(Extracted data entries)
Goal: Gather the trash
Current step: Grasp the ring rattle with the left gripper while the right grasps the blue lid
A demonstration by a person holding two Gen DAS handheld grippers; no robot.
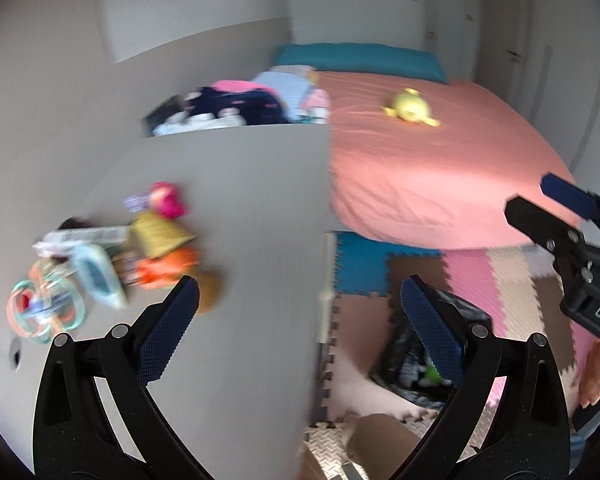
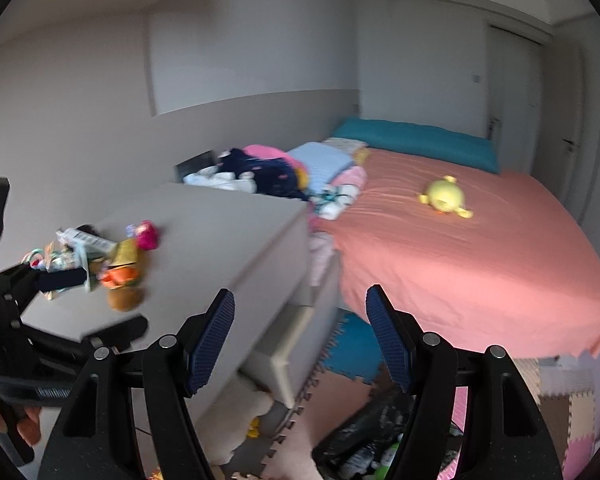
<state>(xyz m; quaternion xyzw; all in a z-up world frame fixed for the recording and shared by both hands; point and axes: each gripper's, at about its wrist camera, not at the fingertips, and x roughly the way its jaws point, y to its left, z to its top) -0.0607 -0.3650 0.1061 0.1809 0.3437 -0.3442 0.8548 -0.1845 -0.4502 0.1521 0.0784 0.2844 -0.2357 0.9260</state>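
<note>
A heap of small items (image 1: 112,256) lies on the grey dresser top (image 1: 240,208): a white wrapper, a pink piece, a yellow piece, an orange piece, a ring toy. It also shows in the right wrist view (image 2: 108,260). My left gripper (image 1: 300,320) is open and empty, above the dresser's right edge, right of the heap. My right gripper (image 2: 300,340) is open and empty, above the dresser's corner and the floor. A black trash bag (image 1: 416,360) lies open on the floor mat, also seen below the right gripper (image 2: 364,440).
A bed with a salmon sheet (image 1: 440,160) stands right of the dresser, with a yellow plush (image 1: 410,108) on it. Folded clothes (image 1: 252,104) are piled behind the dresser. Coloured foam tiles (image 1: 480,280) cover the floor. The dresser has a drawer front (image 2: 288,360).
</note>
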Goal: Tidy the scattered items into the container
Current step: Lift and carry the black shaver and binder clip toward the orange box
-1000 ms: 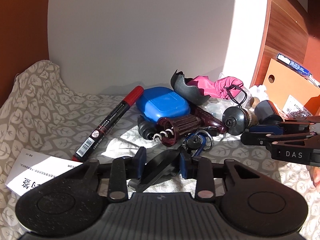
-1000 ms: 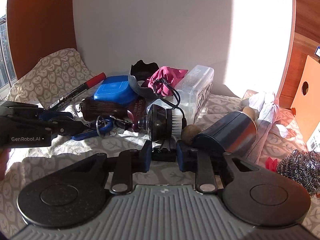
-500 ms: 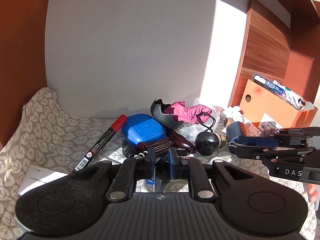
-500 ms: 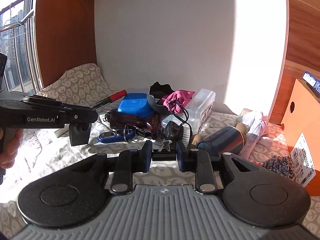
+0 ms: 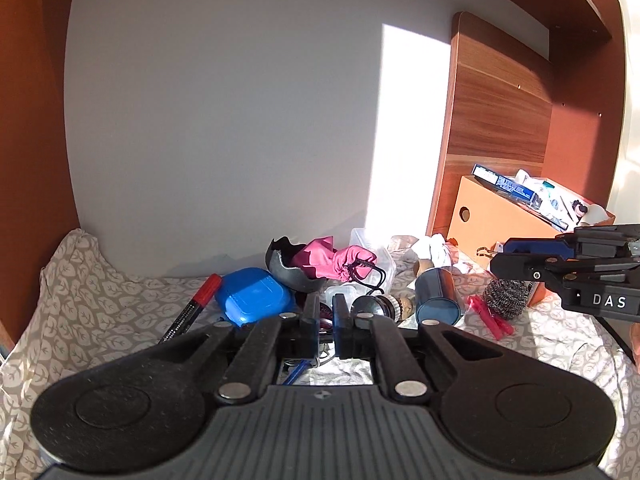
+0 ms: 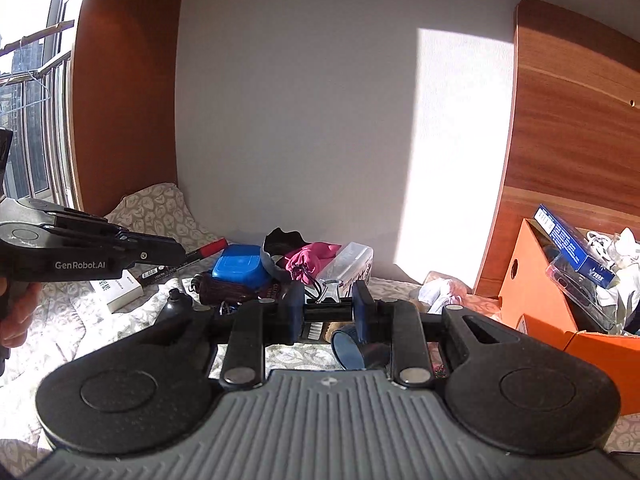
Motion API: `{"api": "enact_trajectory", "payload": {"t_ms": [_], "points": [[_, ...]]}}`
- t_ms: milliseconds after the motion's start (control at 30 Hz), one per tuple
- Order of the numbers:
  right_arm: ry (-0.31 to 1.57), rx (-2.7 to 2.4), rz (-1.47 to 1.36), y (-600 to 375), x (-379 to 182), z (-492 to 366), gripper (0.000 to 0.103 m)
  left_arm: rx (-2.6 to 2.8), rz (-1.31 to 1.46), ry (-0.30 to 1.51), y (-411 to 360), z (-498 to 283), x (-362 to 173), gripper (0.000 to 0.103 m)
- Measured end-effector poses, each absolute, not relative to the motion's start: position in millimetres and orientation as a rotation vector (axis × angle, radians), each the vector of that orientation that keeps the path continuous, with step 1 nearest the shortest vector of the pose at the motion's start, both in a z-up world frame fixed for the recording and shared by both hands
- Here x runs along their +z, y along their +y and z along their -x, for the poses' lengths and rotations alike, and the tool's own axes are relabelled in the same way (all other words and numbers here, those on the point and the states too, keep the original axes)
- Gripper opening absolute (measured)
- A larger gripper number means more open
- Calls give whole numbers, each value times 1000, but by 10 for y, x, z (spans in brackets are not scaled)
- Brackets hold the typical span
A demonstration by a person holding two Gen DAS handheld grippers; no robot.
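Since a second ago both grippers are lifted off the cloth (image 6: pixel 152 208). The binder clip (image 6: pixel 331 290) is pinched by the right gripper (image 6: pixel 328 307), ready for the orange box (image 6: pixel 536 300) at far right. The left gripper (image 5: pixel 324 320) is seen with jaws pressed together, but whether they hold anything cannot be told.

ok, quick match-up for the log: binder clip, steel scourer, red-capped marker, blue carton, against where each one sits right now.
Things:
1. binder clip
2. steel scourer
3. red-capped marker
4. blue carton

Places:
A. on top of the orange box
B. clamped in the right tongs
C. on the leaf-print cloth, left of the blue case
D. on the cloth, beside the red peg

Pairs: 1-B, 2-D, 3-C, 4-A
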State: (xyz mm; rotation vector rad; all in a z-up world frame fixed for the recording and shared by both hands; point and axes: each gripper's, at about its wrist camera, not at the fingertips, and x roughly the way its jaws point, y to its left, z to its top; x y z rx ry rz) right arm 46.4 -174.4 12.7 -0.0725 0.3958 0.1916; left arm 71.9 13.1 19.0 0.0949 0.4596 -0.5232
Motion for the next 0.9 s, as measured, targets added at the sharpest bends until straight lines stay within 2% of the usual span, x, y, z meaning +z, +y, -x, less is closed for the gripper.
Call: {"api": "enact_trajectory", "payload": {"t_ms": [67, 100, 133, 233, 367, 400, 467, 500, 533, 700, 900], "points": [[402, 197, 61, -1751, 86, -462, 26, -507, -102, 503, 186, -746, 54, 26], [406, 201, 57, -1747, 63, -465, 26, -493, -101, 517, 201, -756, -9, 48], [410, 205, 52, -1741, 40, -472, 26, -467, -100, 526, 218, -764, -95, 60], [428, 220, 39, -1699, -38, -513, 26, -417, -105, 548, 221, -821, -249, 63], [440, 237, 34, -1633, -73, -539, 26, -375, -86, 607, 207, -1003, -413, 63], [439, 240, 35, -1620, -72, -536, 26, -371, -84, 618, 201, -1035, -444, 61], [439, 244, 39, -1599, -67, -530, 26, -346, -62, 633, 241, -1080, -486, 49], [439, 245, 41, -1592, -67, -530, 26, -348, -46, 632, 272, -1092, -478, 31], [439, 249, 43, -1589, -67, -532, 26, -352, -30, 635, 305, -1107, -470, 29], [436, 258, 42, -1566, -64, -548, 26, -340, -32, 621, 379, -988, -397, 29], [409, 251, 52, -1590, 26, -491, 26, -404, -49, 510, 260, -742, 53, 29]]}}
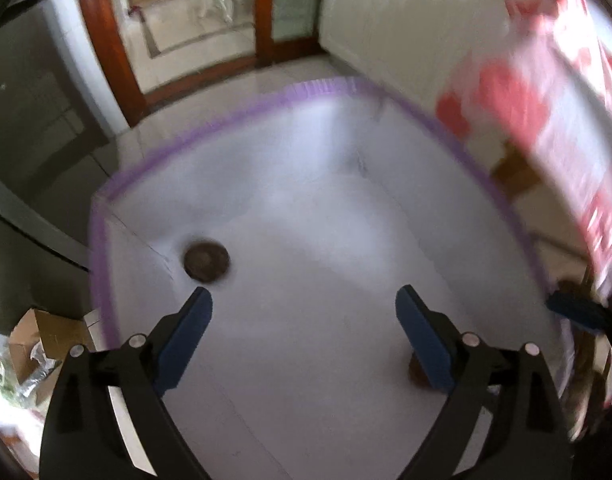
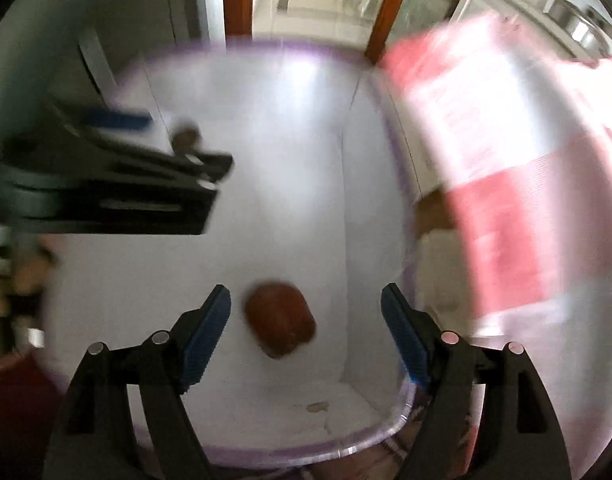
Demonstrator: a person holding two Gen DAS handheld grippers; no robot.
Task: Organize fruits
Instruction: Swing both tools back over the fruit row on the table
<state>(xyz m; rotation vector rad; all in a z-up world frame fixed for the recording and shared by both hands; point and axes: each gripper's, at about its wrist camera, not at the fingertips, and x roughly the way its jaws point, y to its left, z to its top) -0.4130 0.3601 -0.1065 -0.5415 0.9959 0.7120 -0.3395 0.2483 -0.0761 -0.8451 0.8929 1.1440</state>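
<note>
- The white bin (image 2: 290, 184) with the purple rim holds 2 fruits that I can count: 1 reddish-brown fruit (image 2: 280, 317) lying on its floor between my right fingers without touching either, and 1 smaller dark brown fruit (image 1: 206, 259) near the bin's far-left corner.
- My right gripper (image 2: 306, 320) is spread wide, nothing clamped in it.
- My left gripper (image 1: 304, 320) is likewise spread wide and empty, hovering over the bin's bare floor.
- In the left view, the reddish fruit is mostly hidden behind my right-hand pad; only a brown sliver shows.
- A red-and-white plastic bag (image 2: 501, 184) hangs beside the bin's right wall, too blurred to read or see into.
- A cardboard box (image 1: 46, 336) sits on the floor outside the bin, cut off at the frame edge.
- Small pale scraps (image 2: 317, 407) lie on the bin floor; I cannot tell what they are.
</note>
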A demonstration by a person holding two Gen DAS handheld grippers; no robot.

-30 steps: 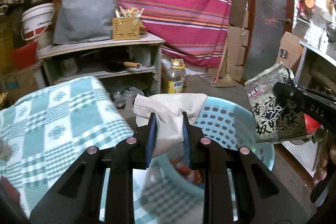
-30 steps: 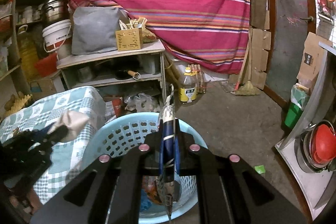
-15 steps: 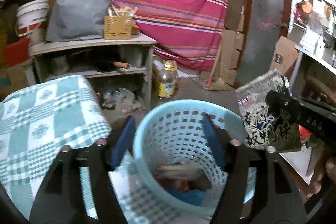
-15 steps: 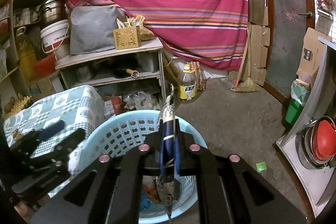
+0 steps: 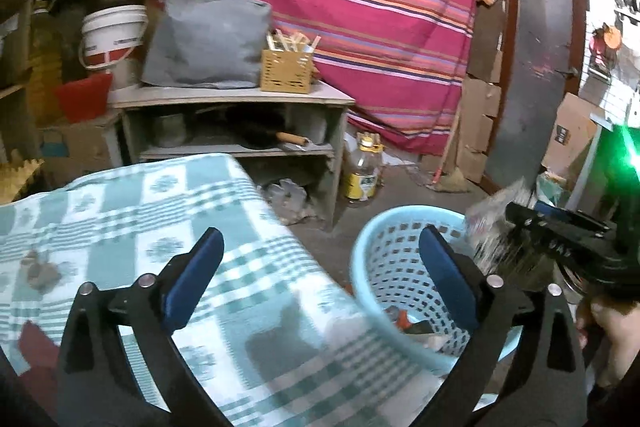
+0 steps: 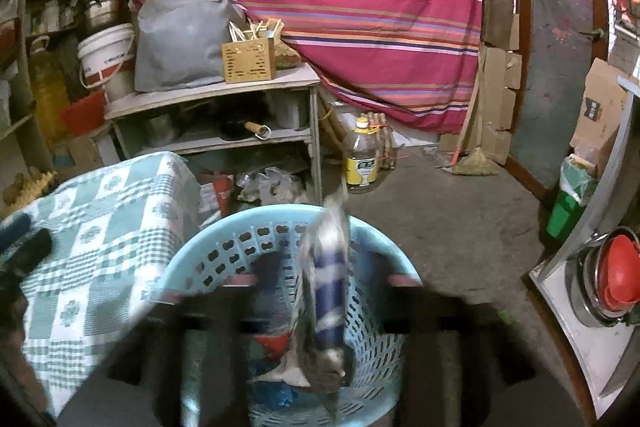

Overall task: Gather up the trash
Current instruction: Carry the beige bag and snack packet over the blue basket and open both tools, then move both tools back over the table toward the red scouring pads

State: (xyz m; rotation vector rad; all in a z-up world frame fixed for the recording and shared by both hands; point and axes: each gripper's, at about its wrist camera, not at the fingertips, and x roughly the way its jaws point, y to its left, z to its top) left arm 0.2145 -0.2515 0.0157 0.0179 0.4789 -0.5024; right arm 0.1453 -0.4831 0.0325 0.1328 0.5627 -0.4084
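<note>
Trash here means the printed snack wrapper, which hangs edge-on above the blue perforated basket, its lower end already below the rim and over the scraps lying inside. The right claw appears in the left wrist view just beside the basket's far rim with the wrapper at its tips, but both views are smeared by motion there, so whether that claw is clamped on the wrapper or has let it go cannot be told. The left claw stands wide open with nothing between its blue pads, one pad over the checked cloth of the table and the other over the basket's near rim.

To finish this step well, the wrapper should be released only while its whole length is inside the basket's rim (a flat foil pack tends to sail sideways if dropped from high up), so the right claw would do best to stay centred over the opening and part its fingers fully. The left claw is better kept on the table side of the basket, away from the falling pack. A few small brown bits lie on the cloth, well away from the basket; they look like the likely next pick for the free claw
</note>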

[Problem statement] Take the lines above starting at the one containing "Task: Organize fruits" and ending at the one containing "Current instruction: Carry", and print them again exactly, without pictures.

[Output for this exercise]
Task: Organize fruits
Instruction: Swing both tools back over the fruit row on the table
<state>(xyz m; rotation vector rad; all in a z-up world frame fixed for the recording and shared by both hands; point and axes: each gripper's, at about its wrist camera, not at the fingertips, and x roughly the way its jaws point, y to its left, z to its top) -0.4130 0.3601 -0.1065 -0.5415 0.9959 0.7120 -0.3395 0.2483 -0.0761 -0.8451 0.8929 1.1440</state>
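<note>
- The white bin (image 2: 290, 184) with the purple rim holds 2 fruits that I can count: 1 reddish-brown fruit (image 2: 280, 317) lying on its floor between my right fingers without touching either, and 1 smaller dark brown fruit (image 1: 206, 259) near the bin's far-left corner.
- My right gripper (image 2: 306, 320) is spread wide, nothing clamped in it.
- My left gripper (image 1: 304, 320) is likewise spread wide and empty, hovering over the bin's bare floor.
- In the left view, the reddish fruit is mostly hidden behind my right-hand pad; only a brown sliver shows.
- A red-and-white plastic bag (image 2: 501, 184) hangs beside the bin's right wall, too blurred to read or see into.
- A cardboard box (image 1: 46, 336) sits on the floor outside the bin, cut off at the frame edge.
- Small pale scraps (image 2: 317, 407) lie on the bin floor; I cannot tell what they are.
</note>
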A demonstration by a person holding two Gen DAS handheld grippers; no robot.

-30 steps: 
-30 steps: 
-15 steps: 
-15 steps: 
+0 steps: 
+0 steps: 

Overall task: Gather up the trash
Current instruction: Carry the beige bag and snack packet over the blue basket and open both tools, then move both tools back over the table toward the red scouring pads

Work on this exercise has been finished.